El helicóptero de Ígur aterrizó en el aeropuerto Nordeste de Gorhgró, al pie de la montaña, en la planicie donde el Sarca inicia los rápidos, y desde donde la ciudad resulta invisible; allí tomó el transporte hacia el centro, bordeando el río, no navegable para el transporte de pasajeros, pero que a Ígur le habría encantado poder bajar con kayac o con canoa de remos. La entrada a la capital era abrupta y desagradable, porque lo que se ofrecía a la vista durante los primeros cinco minutos era tan feo y segado de perspectivas que no desprendía augurio sensual alguno.

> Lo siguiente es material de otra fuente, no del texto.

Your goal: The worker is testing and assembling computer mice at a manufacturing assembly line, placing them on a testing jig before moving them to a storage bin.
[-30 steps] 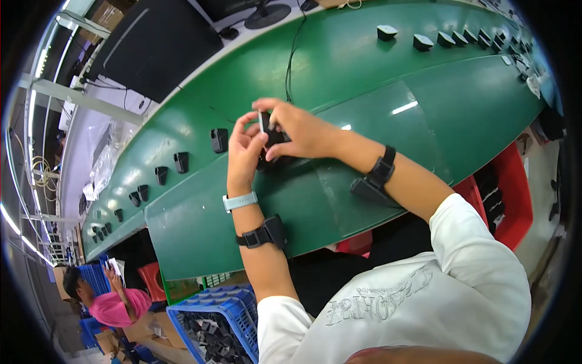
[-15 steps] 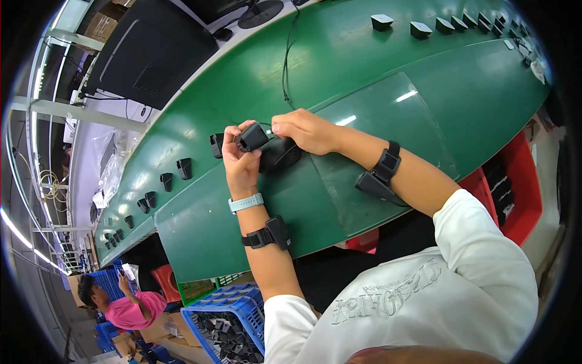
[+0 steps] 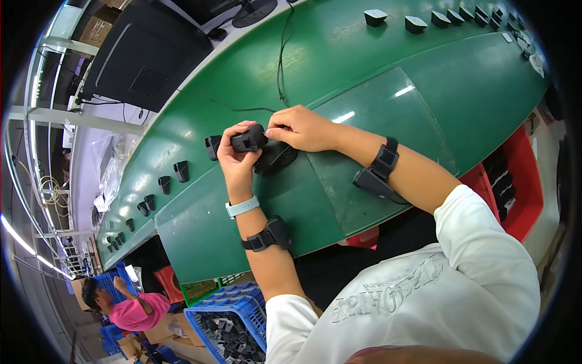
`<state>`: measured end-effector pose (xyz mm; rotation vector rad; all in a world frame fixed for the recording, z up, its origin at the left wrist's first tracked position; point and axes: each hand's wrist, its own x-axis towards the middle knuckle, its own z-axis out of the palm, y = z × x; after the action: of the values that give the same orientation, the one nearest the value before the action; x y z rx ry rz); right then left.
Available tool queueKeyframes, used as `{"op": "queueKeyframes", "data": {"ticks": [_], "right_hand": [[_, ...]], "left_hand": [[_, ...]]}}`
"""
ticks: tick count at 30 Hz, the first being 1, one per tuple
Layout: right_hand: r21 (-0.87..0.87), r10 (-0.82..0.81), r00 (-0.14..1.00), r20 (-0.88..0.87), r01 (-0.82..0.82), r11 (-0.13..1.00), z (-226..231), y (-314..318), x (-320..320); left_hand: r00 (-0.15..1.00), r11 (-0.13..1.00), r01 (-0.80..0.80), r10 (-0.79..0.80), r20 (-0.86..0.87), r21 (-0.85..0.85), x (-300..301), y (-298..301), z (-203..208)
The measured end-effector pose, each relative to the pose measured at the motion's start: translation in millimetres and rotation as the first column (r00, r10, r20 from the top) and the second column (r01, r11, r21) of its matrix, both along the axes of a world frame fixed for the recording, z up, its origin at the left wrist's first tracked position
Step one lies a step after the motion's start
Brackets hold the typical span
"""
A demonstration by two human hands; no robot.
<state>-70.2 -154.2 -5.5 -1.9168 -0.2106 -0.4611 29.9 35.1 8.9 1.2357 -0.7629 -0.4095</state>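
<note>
My left hand (image 3: 238,170) is closed round a small black boxy device (image 3: 248,139), held up above the green table. Beside it, my right hand (image 3: 306,128) pinches the end of a thin black cable (image 3: 245,110) against the device's right side. The plug is mostly hidden by my fingers, so I cannot tell how deep it sits. Below both hands rests a dark rounded object (image 3: 280,159), partly covered. Another black device (image 3: 212,146) stands on the table just left of my left hand.
Several black devices (image 3: 181,171) line the table's left side, and more with pale tops (image 3: 375,17) line the far right. A clear sheet (image 3: 376,121) lies under my right forearm. A blue crate (image 3: 254,303) of black parts and a red bin (image 3: 528,188) stand near the table. A person in pink (image 3: 139,310) is at lower left.
The device has turned in my left hand, showing another face. My right fingers have come up against it with the cable end; the metal plug seen before is now hidden.
</note>
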Motion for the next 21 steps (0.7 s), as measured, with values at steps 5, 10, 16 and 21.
{"op": "queueKeyframes", "data": {"ticks": [5, 10, 16, 21], "right_hand": [[0.014, -0.019, 1.0, -0.014, 0.019, 1.0, 0, 0, 2], [0.004, -0.174, 0.959, 0.222, 0.178, 0.984, -9, -8, 13], [-0.242, 0.014, 0.957, 0.288, 0.059, 0.968, 1, -14, -8], [-0.565, 0.152, 0.969, 0.196, -0.015, 0.825, -7, 11, -9]], "left_hand": [[0.989, 0.986, -0.093, 0.075, 0.124, 0.139, -8, -5, 5], [0.998, 0.988, -0.061, 0.057, 0.031, 0.14, -20, -17, 12], [0.945, 0.978, -0.167, 0.122, -0.304, -0.126, 3, -6, 0], [0.912, 0.964, -0.192, 0.106, -0.396, -0.184, 19, 15, -11]]}}
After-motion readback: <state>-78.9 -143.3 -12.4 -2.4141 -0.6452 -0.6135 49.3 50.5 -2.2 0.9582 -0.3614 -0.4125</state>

En la estación central Ígur cambió de transporte, y se fue directamente a las señas que el Magisterpraedi Omolpus le había proporcionado.

La Equemitía de Recursos Primordiales, un majestuoso edificio de quince plantas y fachada de simetría severa, ocupaba el paño principal de una plaza, o para ser más exactos del ensanchamiento elipsoidal de una avenida escarpada que conectaba el río por el extremo Sur, con la Falera en el extremo Norte, que desde allí, a casi un kilómetro de distancia, ofrecía una visión vagamente amenazadora del pórtico colosal de entrada de una de las galerías de la roca; Ígur contempló las ventanas y los balcones a poniente, de una monótona severidad solamente mitigada por la delicadeza de las proporciones, decepcionado por el contraste de la monumentalidad con la suciedad de la piedra, y entró intentando evitar preconcebir ideas, sensaciones o resultados. Una gran imagen de Harpócrates pensando, apoyado en la mesa, presidía el vestíbulo al fondo. La burocracia de entrada, acostumbrado como estaba a la sencillez de Cruiaña, tal vez porque allí todos le conocían, primero lo impacientó, y acabó por inquietarlo. Los cuatro guardias de la entrada le cachearon con aparatos eléctricos y, tras pedirle todos sus documentos, le obligaron a dejar los paquetes en la portería. El encargado del registro de entrada de personal, adonde sólo llegaban los que la guardia previa había asegurado que no representaban ningún peligro concreto, fue mucho más meticuloso. Con sus papeles en la mano, el empleado le obligó a repetir uno por uno sus datos (entre ellos, cifras de registro de veinte dígitos) mientras él los repasaba con la mirada. Después le hizo pasar un control de huellas digitales y de identificaciones de voz y fondo de ojo. No contento con ello, lo condujo a una salita donde, a través de una ventanilla protegida con cristal anti-impacto, otro empleado lo interrogó.